§ **THE TASK**: Scan the lines below for the word "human". Copy each line you find it in.
• • • • • • •
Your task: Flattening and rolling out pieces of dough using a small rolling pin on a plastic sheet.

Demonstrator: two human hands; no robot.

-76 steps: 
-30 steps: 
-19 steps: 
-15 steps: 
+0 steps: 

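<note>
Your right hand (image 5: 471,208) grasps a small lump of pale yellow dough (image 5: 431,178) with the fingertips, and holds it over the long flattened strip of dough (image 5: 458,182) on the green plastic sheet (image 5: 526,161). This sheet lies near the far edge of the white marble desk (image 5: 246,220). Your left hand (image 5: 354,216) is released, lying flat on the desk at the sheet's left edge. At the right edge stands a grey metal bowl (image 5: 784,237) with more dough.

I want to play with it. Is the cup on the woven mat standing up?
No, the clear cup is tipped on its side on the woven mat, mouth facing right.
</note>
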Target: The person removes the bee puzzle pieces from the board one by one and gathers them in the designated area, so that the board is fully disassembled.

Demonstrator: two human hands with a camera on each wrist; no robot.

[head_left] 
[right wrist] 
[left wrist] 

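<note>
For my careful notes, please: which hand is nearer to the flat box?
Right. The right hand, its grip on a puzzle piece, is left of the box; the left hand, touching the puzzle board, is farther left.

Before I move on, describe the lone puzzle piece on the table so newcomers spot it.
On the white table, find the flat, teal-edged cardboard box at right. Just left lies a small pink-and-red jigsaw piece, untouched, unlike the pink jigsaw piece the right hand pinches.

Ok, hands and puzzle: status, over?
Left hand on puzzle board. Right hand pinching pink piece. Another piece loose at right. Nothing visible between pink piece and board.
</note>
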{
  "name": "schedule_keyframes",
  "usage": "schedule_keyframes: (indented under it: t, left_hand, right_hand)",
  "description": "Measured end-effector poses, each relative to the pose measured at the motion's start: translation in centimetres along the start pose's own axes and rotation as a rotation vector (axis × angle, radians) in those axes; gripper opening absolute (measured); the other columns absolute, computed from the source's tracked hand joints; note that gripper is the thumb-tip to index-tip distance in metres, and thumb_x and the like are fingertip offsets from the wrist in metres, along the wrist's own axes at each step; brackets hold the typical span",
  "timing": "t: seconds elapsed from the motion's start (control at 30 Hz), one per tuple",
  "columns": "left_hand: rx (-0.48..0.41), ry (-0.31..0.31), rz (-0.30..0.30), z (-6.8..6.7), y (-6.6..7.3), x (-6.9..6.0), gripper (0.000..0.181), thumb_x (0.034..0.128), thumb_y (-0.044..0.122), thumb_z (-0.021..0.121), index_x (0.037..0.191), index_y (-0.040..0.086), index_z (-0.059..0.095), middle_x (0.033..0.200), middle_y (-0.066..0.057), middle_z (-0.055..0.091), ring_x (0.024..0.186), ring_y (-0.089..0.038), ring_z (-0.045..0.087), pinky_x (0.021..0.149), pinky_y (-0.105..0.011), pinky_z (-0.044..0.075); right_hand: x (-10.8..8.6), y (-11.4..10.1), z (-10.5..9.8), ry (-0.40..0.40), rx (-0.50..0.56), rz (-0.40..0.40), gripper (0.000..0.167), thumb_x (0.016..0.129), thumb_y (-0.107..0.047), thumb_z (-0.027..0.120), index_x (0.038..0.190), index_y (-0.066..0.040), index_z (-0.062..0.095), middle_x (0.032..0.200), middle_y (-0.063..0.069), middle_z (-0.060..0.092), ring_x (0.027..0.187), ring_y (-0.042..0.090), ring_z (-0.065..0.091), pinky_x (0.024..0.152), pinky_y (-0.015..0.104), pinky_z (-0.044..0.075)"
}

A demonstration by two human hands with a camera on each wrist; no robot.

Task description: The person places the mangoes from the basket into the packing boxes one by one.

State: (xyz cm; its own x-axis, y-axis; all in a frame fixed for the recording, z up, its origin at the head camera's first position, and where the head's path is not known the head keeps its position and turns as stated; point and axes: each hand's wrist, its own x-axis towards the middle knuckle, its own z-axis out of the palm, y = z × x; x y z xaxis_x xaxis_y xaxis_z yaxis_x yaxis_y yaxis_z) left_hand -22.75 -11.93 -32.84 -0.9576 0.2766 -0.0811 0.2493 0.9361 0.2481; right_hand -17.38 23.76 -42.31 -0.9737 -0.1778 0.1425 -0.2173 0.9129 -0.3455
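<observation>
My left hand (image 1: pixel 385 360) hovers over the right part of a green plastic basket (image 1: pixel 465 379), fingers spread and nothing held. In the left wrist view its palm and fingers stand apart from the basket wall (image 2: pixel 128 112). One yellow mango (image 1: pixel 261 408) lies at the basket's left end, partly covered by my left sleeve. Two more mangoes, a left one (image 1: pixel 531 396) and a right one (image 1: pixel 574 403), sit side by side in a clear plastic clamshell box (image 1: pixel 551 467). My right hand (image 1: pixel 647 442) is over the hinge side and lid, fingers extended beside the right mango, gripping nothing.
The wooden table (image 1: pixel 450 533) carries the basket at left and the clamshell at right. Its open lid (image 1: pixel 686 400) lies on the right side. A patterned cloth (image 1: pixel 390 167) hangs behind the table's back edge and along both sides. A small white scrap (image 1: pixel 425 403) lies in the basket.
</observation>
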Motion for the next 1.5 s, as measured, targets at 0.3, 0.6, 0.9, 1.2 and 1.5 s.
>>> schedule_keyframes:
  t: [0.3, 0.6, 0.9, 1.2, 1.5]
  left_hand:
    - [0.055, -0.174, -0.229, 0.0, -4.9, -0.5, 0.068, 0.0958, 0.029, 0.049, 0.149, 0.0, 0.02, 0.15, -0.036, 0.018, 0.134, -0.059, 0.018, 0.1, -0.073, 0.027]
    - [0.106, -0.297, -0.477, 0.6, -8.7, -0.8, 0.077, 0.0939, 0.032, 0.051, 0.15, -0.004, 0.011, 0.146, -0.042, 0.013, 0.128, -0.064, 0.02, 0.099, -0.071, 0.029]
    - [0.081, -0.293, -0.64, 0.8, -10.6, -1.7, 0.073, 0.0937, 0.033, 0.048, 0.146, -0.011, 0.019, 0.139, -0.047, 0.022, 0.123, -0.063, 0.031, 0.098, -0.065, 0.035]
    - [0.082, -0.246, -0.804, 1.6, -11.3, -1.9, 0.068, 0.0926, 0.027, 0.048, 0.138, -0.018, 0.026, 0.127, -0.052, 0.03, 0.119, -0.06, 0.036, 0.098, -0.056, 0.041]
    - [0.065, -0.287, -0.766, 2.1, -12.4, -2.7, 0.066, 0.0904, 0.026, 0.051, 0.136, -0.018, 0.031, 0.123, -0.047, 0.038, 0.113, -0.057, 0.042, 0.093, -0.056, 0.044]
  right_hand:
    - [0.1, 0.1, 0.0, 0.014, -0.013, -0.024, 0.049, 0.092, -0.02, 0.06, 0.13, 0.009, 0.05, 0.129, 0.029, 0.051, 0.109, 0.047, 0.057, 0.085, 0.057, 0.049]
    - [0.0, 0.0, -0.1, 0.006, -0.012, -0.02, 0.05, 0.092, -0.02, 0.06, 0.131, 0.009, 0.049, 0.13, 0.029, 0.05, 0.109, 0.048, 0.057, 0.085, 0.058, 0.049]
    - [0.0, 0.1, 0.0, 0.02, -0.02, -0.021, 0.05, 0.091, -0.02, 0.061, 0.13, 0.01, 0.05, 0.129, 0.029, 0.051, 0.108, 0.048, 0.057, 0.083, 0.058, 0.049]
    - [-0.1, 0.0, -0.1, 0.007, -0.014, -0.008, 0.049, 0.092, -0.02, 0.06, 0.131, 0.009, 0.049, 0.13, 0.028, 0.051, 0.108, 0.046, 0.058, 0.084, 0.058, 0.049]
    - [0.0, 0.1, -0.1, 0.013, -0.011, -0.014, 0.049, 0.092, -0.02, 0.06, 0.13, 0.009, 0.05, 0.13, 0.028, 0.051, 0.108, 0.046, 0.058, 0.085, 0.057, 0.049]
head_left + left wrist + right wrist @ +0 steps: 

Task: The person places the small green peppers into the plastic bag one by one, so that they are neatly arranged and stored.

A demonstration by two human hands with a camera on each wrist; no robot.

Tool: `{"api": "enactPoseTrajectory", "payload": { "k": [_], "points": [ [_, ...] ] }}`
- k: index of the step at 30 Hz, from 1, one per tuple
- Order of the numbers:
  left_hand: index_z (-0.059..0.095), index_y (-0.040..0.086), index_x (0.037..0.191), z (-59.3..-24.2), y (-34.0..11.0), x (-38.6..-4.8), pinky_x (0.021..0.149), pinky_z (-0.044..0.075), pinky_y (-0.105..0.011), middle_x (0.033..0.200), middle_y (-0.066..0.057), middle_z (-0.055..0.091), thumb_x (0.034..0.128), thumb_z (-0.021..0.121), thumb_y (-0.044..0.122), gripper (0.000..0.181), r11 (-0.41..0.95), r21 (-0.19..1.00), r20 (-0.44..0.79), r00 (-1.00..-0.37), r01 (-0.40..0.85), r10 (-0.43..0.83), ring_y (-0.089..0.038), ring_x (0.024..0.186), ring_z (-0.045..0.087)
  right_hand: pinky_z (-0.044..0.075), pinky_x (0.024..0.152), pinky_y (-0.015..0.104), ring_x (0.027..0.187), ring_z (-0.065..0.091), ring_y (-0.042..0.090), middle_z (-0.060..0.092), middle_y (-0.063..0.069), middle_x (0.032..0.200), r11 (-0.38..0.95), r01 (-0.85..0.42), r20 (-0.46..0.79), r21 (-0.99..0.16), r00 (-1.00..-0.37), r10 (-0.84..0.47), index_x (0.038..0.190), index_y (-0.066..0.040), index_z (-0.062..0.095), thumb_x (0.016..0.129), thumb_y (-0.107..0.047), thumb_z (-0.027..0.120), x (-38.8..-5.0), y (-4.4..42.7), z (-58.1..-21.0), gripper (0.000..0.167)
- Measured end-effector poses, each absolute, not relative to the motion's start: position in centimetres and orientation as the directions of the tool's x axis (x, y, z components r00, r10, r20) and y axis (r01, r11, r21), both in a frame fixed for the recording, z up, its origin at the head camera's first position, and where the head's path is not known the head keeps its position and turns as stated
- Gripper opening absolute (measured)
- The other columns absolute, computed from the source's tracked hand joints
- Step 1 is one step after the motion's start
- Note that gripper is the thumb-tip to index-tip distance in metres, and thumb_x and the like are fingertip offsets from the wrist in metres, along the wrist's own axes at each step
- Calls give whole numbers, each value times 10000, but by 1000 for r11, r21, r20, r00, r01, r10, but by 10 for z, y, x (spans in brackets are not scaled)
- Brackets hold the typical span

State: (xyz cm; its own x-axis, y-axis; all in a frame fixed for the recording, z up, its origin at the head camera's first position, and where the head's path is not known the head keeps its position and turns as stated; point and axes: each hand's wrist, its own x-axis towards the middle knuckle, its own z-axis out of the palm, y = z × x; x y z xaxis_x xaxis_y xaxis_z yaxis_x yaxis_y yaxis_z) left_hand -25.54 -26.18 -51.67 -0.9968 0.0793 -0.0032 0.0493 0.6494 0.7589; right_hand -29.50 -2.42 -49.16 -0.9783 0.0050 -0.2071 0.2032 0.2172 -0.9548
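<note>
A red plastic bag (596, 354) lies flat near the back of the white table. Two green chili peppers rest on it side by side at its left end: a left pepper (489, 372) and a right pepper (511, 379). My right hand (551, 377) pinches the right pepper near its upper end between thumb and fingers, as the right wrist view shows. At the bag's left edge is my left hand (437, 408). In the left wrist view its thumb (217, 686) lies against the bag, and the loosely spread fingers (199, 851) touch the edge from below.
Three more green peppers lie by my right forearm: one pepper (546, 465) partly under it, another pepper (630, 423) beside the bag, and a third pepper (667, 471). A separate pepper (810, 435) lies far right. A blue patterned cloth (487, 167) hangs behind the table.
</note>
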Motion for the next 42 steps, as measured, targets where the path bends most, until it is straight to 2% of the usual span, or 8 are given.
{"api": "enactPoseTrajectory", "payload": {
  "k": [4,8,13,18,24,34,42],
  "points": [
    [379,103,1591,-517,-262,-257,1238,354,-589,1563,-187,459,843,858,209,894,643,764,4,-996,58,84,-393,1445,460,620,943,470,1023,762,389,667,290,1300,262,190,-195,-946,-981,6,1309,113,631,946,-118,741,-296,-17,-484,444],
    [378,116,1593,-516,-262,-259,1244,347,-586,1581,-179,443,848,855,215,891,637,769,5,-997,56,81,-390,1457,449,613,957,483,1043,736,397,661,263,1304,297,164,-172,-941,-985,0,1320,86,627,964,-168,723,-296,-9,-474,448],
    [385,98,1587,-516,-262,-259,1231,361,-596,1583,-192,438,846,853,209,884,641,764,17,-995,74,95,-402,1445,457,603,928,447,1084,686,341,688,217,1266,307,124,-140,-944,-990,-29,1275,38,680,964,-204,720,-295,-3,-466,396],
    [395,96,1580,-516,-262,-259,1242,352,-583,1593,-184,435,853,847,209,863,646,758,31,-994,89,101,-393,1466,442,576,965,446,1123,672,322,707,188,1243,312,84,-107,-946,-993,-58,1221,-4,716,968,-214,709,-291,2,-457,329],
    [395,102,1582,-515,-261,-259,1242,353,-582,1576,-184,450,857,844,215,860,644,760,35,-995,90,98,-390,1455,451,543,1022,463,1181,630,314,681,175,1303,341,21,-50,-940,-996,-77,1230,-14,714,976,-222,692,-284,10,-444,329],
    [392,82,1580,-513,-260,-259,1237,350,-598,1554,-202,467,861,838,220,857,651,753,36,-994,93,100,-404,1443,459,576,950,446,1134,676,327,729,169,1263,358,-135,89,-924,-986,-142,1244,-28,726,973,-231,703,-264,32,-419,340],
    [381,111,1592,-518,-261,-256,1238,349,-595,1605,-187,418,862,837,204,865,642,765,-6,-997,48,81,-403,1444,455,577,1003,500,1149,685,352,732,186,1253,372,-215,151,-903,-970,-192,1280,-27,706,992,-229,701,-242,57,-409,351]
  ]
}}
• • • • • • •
§ **PROBLEM SOLUTION**:
Demonstrator: two human hands; no robot.
Demonstrator: two human hands with a camera on each wrist; no robot.
A demonstration by two human hands with a camera on each wrist; no robot.
A demonstration by two human hands with a camera on each wrist; no robot.

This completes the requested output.